> [Exercise description] Retype the data below without altering anything.

> [Source records]
★ ★ ★ ★

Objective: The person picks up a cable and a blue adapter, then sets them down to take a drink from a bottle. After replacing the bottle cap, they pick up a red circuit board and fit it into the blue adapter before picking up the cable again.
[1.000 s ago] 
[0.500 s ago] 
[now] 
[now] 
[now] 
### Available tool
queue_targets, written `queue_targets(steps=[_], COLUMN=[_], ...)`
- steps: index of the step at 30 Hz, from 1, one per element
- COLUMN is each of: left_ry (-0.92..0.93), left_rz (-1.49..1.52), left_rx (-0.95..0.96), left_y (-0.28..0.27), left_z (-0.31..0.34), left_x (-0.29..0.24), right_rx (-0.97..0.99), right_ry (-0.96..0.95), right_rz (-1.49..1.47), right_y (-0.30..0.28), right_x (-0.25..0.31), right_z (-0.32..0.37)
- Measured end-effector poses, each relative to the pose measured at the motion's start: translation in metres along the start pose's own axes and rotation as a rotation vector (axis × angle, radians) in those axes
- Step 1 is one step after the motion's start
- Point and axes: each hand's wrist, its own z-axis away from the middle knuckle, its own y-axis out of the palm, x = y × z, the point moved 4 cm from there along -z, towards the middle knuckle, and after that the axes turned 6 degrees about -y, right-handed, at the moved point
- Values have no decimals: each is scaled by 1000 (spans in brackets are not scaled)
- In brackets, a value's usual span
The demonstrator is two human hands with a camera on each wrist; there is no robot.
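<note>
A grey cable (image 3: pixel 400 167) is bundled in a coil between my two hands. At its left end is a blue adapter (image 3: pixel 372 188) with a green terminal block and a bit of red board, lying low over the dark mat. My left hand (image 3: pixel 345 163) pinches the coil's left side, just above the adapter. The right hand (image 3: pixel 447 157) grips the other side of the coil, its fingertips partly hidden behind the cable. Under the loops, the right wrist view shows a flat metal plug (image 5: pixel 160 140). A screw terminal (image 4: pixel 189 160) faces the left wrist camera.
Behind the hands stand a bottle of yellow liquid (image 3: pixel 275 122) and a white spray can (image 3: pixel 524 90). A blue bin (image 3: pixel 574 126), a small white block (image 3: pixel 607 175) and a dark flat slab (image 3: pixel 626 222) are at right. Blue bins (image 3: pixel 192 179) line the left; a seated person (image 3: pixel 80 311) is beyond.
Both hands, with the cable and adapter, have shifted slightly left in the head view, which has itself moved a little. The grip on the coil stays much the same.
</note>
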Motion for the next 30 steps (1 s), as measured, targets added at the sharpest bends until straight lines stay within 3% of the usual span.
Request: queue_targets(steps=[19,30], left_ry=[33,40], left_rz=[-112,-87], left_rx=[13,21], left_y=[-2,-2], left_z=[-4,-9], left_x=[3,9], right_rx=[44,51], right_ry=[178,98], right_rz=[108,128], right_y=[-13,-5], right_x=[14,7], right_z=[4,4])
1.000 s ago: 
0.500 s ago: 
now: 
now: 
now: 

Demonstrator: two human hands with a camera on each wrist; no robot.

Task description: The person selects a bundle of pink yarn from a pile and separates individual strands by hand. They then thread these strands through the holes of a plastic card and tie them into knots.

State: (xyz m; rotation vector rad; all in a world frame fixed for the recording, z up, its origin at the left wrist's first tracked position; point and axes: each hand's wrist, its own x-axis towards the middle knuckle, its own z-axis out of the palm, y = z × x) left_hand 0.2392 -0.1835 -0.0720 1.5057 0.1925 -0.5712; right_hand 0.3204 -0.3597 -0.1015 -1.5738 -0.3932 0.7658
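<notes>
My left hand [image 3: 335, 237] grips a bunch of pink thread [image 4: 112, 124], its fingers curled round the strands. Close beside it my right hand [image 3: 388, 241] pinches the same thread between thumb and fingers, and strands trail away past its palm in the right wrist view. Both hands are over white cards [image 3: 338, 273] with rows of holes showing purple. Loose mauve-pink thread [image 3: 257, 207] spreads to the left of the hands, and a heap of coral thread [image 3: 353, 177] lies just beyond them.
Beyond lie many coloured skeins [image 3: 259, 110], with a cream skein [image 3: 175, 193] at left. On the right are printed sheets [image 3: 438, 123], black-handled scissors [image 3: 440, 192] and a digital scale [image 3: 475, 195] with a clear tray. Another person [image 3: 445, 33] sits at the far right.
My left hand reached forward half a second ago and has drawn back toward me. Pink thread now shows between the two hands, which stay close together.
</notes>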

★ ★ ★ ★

> [Output below]
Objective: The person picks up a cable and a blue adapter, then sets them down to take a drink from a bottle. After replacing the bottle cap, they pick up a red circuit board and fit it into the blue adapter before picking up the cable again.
[1.000 s ago] 
[0.500 s ago] 
[now] 
[now] 
[now] 
### Available tool
queue_targets, written `queue_targets(steps=[_], COLUMN=[_], ...)`
- steps: index of the step at 30 Hz, from 1, one per element
- COLUMN is each of: left_ry (-0.92..0.93), left_rz (-1.49..1.52), left_rx (-0.95..0.96), left_y (-0.28..0.27), left_z (-0.31..0.34), left_x (-0.29..0.24), right_rx (-0.97..0.99), right_ry (-0.96..0.95), right_rz (-1.49..1.47), right_y (-0.30..0.28), right_x (-0.25..0.31), right_z (-0.32..0.37)
- Measured end-effector poses, each relative to the pose measured at the motion's start: translation in metres along the start pose's own axes and rotation as a rotation vector (axis × angle, radians) in those axes
- Step 1 is one step after the motion's start
- Point and axes: each hand's wrist, its own z-axis away from the middle knuckle, its own y-axis out of the palm, x = y × z, the point moved 4 cm from there along -z, towards the middle knuckle, and after that the axes turned 6 degrees about -y, right-handed, at the moved point
- Values have no decimals: each is scaled by 1000 (spans in brackets are not scaled)
- In brackets, a value's usual span
The demonstrator is two human hands with a camera on each wrist; there is no robot.
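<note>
A grey cable (image 3: pixel 400 167) is bundled in a coil between my two hands. At its left end is a blue adapter (image 3: pixel 372 188) with a green terminal block and a bit of red board, lying low over the dark mat. My left hand (image 3: pixel 345 163) pinches the coil's left side, just above the adapter. The right hand (image 3: pixel 447 157) grips the other side of the coil, its fingertips partly hidden behind the cable. Under the loops, the right wrist view shows a flat metal plug (image 5: pixel 160 140). A screw terminal (image 4: pixel 189 160) faces the left wrist camera.
Behind the hands stand a bottle of yellow liquid (image 3: pixel 275 122) and a white spray can (image 3: pixel 524 90). A blue bin (image 3: pixel 574 126), a small white block (image 3: pixel 607 175) and a dark flat slab (image 3: pixel 626 222) are at right. Blue bins (image 3: pixel 192 179) line the left; a seated person (image 3: pixel 80 311) is beyond.
Both hands, with the cable and adapter, have shifted slightly left in the head view, which has itself moved a little. The grip on the coil stays much the same.
</note>
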Motion for the next 30 steps (1 s), as measured, targets added at the sharpest bends until straight lines stay within 3% of the usual span.
Request: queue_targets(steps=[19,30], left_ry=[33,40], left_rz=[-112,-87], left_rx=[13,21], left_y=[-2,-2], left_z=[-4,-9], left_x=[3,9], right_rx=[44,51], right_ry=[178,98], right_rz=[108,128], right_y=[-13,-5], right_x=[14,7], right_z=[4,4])
1.000 s ago: 
0.500 s ago: 
now: 
now: 
now: 

Demonstrator: two human hands with a camera on each wrist; no robot.

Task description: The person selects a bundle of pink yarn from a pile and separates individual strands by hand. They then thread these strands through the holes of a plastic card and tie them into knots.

State: (xyz m; rotation vector rad; all in a world frame fixed for the recording, z up, its origin at the left wrist's first tracked position; point and axes: each hand's wrist, its own x-axis towards the middle knuckle, its own z-axis out of the palm, y = z × x) left_hand 0.2392 -0.1835 -0.0720 1.5057 0.1925 -0.5712; right_hand 0.3204 -0.3597 -0.1015 -1.5738 -0.3932 0.7658
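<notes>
My left hand [image 3: 335, 237] grips a bunch of pink thread [image 4: 112, 124], its fingers curled round the strands. Close beside it my right hand [image 3: 388, 241] pinches the same thread between thumb and fingers, and strands trail away past its palm in the right wrist view. Both hands are over white cards [image 3: 338, 273] with rows of holes showing purple. Loose mauve-pink thread [image 3: 257, 207] spreads to the left of the hands, and a heap of coral thread [image 3: 353, 177] lies just beyond them.
Beyond lie many coloured skeins [image 3: 259, 110], with a cream skein [image 3: 175, 193] at left. On the right are printed sheets [image 3: 438, 123], black-handled scissors [image 3: 440, 192] and a digital scale [image 3: 475, 195] with a clear tray. Another person [image 3: 445, 33] sits at the far right.
My left hand reached forward half a second ago and has drawn back toward me. Pink thread now shows between the two hands, which stay close together.
</notes>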

This answer is complete as written.